In our study, the predominant weight category of all infants with Staphylococcus aureus blood stream infection in the NICU was noted to be less than 750 g (51% of all cases), and they were extremely preterm. Reasons for this were described by Healy et al. [4] in an earlier study, emphasizing risk factors for staphylococcal infections that are peculiar to extremely low birth weight infants; namely, poorly developed host defense mechanisms, central venous catheter requirements, need for endotracheal or upper gastrointestinal tube placement, and procedures that might compromise skin integrity. However, a trend analysis of mortality revealed no change in risk with increasing birth weight in MRSA infections. The risk of death was significantly higher in infants < 750 g birth weight, with MSSA infections. Shane et al. [20] study, demonstrated no significant difference in morbidity or mortality of very low birth weight (VLBW) infants with MRSA compared with those with MSSA bacteremia. This conclusion probably reflected the multi-center nature of their study, as 40% (8 out of 20) of the study centers, actually reported zero cases of MRSA infection. This also probably demonstrated the variability in the population and practice of these study centers.

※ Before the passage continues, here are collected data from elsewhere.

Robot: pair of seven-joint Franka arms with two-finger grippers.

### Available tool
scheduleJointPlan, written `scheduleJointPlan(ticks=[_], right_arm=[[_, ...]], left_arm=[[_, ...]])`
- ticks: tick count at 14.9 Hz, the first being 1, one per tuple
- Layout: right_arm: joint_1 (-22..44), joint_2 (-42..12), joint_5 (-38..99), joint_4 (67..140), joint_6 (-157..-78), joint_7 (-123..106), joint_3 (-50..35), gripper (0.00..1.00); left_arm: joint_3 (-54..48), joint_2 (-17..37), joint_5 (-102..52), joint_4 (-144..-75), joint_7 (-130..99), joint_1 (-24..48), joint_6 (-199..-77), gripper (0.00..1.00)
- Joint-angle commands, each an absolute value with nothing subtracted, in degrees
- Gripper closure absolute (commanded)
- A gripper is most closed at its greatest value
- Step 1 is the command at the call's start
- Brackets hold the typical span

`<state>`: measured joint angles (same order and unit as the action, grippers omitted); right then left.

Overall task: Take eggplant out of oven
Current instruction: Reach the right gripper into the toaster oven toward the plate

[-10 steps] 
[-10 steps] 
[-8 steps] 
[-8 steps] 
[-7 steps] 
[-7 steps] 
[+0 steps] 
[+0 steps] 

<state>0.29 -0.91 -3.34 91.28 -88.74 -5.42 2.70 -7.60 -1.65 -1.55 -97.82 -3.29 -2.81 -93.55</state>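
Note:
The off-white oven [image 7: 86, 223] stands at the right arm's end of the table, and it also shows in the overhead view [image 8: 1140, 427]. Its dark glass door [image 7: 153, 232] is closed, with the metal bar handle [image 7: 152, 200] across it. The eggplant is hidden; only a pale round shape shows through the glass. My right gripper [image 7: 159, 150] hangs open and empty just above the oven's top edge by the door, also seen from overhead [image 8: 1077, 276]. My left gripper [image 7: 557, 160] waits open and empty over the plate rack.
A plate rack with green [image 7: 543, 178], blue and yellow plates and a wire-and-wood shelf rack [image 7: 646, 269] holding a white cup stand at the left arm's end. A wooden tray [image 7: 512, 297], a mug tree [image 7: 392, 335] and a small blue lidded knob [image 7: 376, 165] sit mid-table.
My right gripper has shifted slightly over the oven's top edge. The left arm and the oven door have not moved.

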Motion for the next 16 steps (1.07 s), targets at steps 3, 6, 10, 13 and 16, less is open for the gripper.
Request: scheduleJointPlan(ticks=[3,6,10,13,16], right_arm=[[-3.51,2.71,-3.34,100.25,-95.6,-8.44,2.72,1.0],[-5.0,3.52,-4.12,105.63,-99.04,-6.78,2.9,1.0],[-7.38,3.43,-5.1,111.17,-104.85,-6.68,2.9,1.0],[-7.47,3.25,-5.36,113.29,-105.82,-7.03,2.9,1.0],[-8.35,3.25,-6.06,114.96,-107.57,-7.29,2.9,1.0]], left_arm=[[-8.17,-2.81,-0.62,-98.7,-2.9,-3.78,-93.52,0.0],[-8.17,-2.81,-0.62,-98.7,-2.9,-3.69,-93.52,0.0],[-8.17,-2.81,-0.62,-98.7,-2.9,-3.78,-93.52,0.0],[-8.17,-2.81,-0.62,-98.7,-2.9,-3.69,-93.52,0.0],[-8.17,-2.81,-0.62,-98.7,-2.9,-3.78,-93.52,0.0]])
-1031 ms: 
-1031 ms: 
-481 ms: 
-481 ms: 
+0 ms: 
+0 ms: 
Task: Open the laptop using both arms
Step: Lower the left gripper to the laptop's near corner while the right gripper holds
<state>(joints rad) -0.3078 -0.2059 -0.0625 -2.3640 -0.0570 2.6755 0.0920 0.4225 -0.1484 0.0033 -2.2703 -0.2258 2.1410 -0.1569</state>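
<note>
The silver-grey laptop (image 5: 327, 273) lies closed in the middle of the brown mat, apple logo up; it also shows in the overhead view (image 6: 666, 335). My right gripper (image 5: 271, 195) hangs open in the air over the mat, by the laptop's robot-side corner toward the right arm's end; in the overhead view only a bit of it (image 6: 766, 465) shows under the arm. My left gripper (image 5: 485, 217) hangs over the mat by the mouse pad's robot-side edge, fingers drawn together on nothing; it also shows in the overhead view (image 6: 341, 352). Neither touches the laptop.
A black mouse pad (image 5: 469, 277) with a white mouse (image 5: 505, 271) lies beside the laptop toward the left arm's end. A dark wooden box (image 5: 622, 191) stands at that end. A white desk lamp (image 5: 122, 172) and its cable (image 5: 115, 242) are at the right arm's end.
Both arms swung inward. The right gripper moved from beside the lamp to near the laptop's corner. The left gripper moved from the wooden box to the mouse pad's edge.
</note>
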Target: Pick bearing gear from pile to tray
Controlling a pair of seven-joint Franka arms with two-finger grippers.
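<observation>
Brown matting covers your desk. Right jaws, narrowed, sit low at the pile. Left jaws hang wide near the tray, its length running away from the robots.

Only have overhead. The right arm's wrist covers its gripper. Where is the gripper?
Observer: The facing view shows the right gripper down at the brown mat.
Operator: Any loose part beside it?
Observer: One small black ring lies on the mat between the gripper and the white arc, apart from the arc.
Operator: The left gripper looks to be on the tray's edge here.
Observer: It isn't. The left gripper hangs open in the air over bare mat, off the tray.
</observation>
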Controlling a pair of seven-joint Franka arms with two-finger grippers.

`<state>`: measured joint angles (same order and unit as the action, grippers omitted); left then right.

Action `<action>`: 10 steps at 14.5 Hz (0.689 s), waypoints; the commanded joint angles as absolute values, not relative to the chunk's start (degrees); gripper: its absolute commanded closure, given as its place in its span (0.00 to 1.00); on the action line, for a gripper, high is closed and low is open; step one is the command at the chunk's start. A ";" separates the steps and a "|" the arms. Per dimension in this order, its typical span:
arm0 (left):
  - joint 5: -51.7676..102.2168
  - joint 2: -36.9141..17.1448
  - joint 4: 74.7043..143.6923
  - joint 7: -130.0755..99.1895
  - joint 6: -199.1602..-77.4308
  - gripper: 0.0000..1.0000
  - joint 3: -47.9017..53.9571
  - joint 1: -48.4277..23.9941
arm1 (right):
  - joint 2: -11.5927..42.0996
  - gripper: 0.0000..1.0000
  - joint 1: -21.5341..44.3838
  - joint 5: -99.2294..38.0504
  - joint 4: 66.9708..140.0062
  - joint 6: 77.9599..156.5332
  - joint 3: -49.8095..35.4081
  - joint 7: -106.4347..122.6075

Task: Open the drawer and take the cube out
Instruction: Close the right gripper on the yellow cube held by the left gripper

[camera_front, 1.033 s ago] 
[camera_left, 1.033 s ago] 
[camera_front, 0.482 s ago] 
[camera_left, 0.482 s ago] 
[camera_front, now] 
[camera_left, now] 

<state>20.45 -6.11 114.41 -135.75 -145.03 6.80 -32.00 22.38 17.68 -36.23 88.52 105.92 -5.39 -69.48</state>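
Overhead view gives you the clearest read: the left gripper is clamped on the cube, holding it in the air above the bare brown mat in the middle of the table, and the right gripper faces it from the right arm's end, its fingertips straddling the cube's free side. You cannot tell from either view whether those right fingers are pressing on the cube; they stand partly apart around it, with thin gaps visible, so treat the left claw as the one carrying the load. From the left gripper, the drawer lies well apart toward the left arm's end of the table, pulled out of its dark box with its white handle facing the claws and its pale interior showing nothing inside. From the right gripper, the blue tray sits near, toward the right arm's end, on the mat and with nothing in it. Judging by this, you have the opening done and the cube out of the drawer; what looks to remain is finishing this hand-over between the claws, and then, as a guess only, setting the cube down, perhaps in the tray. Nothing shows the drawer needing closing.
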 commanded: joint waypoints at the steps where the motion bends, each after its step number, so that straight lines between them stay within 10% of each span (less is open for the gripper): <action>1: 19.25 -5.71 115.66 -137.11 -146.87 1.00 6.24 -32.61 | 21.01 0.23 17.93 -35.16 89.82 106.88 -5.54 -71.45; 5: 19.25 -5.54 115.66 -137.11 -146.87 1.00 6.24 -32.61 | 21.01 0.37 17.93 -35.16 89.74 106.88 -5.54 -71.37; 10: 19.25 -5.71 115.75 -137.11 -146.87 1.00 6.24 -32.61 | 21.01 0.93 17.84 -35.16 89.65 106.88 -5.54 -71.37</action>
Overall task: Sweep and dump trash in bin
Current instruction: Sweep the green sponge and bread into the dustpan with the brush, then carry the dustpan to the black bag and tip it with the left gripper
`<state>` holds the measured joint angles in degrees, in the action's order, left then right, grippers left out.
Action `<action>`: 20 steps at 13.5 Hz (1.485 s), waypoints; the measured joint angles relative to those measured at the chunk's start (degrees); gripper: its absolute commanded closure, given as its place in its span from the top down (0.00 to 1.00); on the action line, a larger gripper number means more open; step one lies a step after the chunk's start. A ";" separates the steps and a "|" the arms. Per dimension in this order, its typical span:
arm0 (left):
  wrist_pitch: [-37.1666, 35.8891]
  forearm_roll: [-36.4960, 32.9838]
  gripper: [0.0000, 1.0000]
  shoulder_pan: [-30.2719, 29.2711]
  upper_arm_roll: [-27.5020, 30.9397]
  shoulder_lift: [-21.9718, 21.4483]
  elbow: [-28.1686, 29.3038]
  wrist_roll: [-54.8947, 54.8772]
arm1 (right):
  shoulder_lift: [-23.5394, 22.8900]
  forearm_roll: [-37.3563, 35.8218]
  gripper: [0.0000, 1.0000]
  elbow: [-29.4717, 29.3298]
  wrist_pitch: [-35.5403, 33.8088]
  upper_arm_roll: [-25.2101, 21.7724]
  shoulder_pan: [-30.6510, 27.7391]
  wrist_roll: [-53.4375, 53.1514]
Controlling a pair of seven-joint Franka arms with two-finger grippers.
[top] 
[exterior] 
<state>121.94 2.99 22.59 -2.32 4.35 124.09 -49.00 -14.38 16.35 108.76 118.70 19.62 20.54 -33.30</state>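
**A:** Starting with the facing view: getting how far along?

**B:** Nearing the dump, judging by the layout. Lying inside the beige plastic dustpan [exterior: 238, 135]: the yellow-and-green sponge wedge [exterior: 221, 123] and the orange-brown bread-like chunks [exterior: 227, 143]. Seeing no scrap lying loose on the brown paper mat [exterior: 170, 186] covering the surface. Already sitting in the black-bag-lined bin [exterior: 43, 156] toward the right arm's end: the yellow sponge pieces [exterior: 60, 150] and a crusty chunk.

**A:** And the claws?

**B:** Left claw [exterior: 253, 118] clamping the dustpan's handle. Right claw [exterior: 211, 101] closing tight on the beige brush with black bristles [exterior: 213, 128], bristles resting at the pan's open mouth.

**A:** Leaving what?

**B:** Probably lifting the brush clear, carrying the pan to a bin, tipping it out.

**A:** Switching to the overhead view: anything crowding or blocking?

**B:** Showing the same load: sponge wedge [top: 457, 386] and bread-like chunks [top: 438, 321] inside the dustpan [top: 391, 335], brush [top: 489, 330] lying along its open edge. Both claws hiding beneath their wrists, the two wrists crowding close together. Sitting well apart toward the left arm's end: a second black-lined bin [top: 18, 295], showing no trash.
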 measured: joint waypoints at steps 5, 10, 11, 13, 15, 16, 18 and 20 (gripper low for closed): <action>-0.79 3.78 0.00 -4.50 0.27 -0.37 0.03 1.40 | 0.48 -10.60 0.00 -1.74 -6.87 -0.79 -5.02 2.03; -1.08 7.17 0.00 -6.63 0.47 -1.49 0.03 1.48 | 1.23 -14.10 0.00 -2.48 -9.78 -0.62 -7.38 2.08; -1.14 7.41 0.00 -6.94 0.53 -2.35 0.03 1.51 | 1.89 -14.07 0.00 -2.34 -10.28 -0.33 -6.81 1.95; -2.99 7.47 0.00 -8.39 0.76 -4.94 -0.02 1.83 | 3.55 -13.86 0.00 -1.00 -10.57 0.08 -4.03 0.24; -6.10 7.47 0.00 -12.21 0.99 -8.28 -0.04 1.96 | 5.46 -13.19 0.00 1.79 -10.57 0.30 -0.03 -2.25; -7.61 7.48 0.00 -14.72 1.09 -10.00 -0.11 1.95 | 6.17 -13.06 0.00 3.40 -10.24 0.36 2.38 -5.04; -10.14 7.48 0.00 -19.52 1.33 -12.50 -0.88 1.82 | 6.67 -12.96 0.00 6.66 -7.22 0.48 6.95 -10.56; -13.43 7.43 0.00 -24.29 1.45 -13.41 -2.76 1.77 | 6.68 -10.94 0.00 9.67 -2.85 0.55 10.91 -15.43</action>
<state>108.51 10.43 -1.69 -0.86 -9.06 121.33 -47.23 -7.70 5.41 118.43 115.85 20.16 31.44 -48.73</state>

The exposure of all infected infants in our study, to risk factors was assessed (such as device utilization and exposure to invasive procedures) and no difference was found between study periods in the degree of exposure to risk factors.

Emphasis remains on infection control practices and the prevention of transmission in identified cases. The importance of judicious compliance to standard infection control practices such as hand hygiene, gloving, protection of eyes, nose and mouth; gowning and appropriate handling of patient care equipment and devices cannot be over-emphasized. Contact precautions must be adhered to in all identified cases [6, 7].

Our study emphasizes the changing pattern of S. aureus infection in our NICU in the last decade as it relates to increasing reports of MRSA outbreaks. This study is, however, limited by the inability to determine the pathological characteristics and phage –type of isolates, as data were retrospectively collected. The retrospective nature of data collection inherently led to some diagnostic biases. Other limitations that are commonly associated with retrospective chart reviews, such as incomplete documentation, missing data and problematic verification of information are also possible with this study.


In conclusion, there was an increase in the incidence of S.aureus blood stream infections among neonates after 2003, which coincides with increasing reports of MRSA infections in the NICU. Though, MSSA continues to be a problem in the NICU, MRSA infections were more prevalent in the last 6 years. The increased severity of S aureus infection and associated rising mortality rate may be related to increasing MRSA infections with a more virulent community-associated strain.